Laskowski R.A postulated that cleft volumes in proteins relate to their molecular interactions and functions. It was found that in over 83% of proteins, ligands are usually bound in the largest cleft. This suggests that size is a functional requirement. Here, structural analysis of 2qgn resulted in the finding of sulfate ion as the main ligand in the structure, which coincidently is found in the surface cleft with the largest volume, corresponding to Laskowski's finding. However, based on the function of the enzyme, there is a possibility that the clefts allow ribosome to bind and interact with this enzyme during translation.
Structural alignment enabled us to visually picture the similiarities of 2qgn with other related proteins. There are several closely related proteins,most of which are also isopentenyl transferases. As seen from DALI output, 2qgn is structurally similar to 3crr,3crq,3crm and 2ze5 to 2ze8. Nonetheless, 3crr,2 crq and 3crm are identical as stated from Profunc. This is evident also from their similar Z-scores. 3crr,3crm and 3crq are similar structures as concluded from PDBsum, the fact that they are all structures of tRNA dimethylallyltransferase. Next in line are proteins 2ze5 to 2ze8, each portraying consistent Z-scores and sequence identity. From PDBsum, 2ze5 to 2ze8 annotates the crystal structure of adenosine phosphate- isopentenyltransferase complexed with zinc ion and substrate analog. While 3crr,2crm and 3crq originates from Pseudomonas aeruginosa, 2ze5 to 2ze8 are proteins isolated from Agrobacterium tumefaciens. Proteins bearing resemblance with 2qgn were more than one. 2qor, however, upon structural alignment only partially fits with 2qgn. This protein, a guanylate kinase, has certain degree of similarity in protein folding with 2qgn, but is not structurally similar.

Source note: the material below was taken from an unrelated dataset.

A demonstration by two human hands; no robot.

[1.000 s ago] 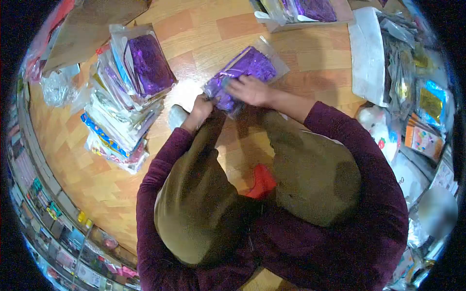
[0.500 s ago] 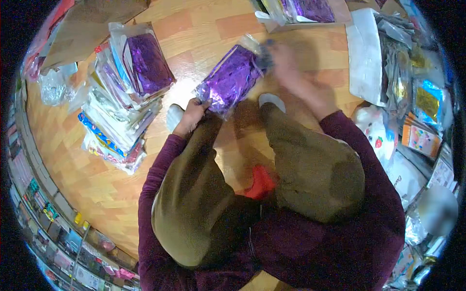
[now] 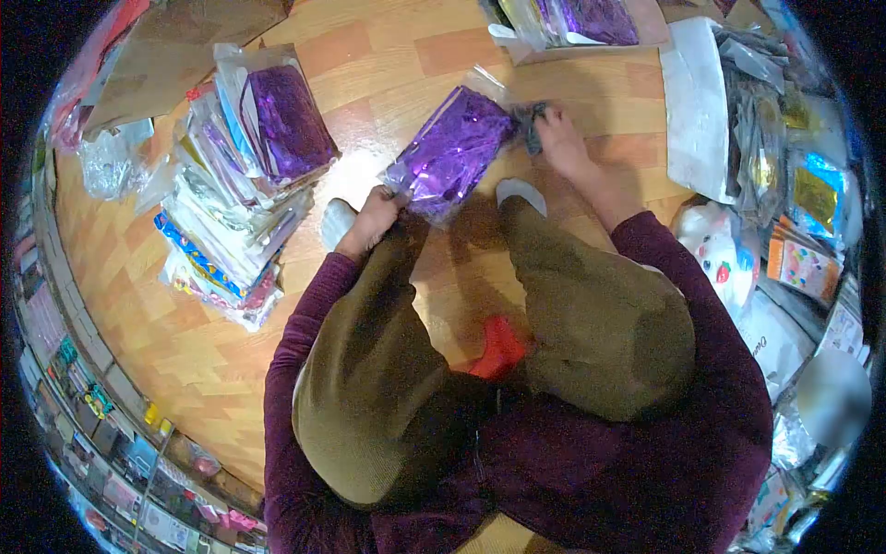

Further structural comparison is required in order to determine the similarity of tRNA-isopentenyl transferase with other proteins, hence enabling the deduction of other possible functions. Despite the acknowledgement that this protein belongs to a homologous superfamily of P-loop containing nucleotide triphosphate hydrolases, the exact location of the P-loop in this protein was not confirmed. Xie et al (2007), in analysing the structure of tRNA dimethylallyltransferase, a structure highly similar to our query protein, proposed that the structure of the portion homologous to the kinase forms a cleft that contains the conserved P-loop, the site of ATP binding in kinases.This suggests that the presence of the P-loop region could possibly be located in the cleft of the protein.P-loop region in the protein was found via a conserved GxTxxGK(T/S) motif, similar to the P-loop in kinasesas well as other nucleotide binding proteins
The CATH results were further supported by the DALI results, which show that adenylate kinase has structural similarities with tRNA-IPT. The former has a P-loop motif, formed between a β-strand and a α-helix, at its N-terminus. This implies that tRNA-IPT might have this motif as well. However, the pattern motif of the P-loop in the adenylate kinase is not found in tRNA-IPT. Moreover, guanylate kinase also has the P-loop but does not have the same motif pattern as that of adenylate kinase. Divergence of this motif has started then resulting in differences in the structures of both guanylate kinase and tRNA-IPT when they are superimposed (Figure 10 in Results). Thus the P-loop motif in tRNA-IPT is still to be identified but there is a high possibility that the P-motif is located near the ligand binding site.
As found from the structural analysis (PDB and Profunc), the ligand interacts with AVGKT at position 775-780 (Multiple Sequence Alignment). This is towards the end-terminus of the protein sequence and this sequence is between a β-strand and a α-helix (PDBsum). This supports the fact that the P-loop might be present in tRNA-IPT.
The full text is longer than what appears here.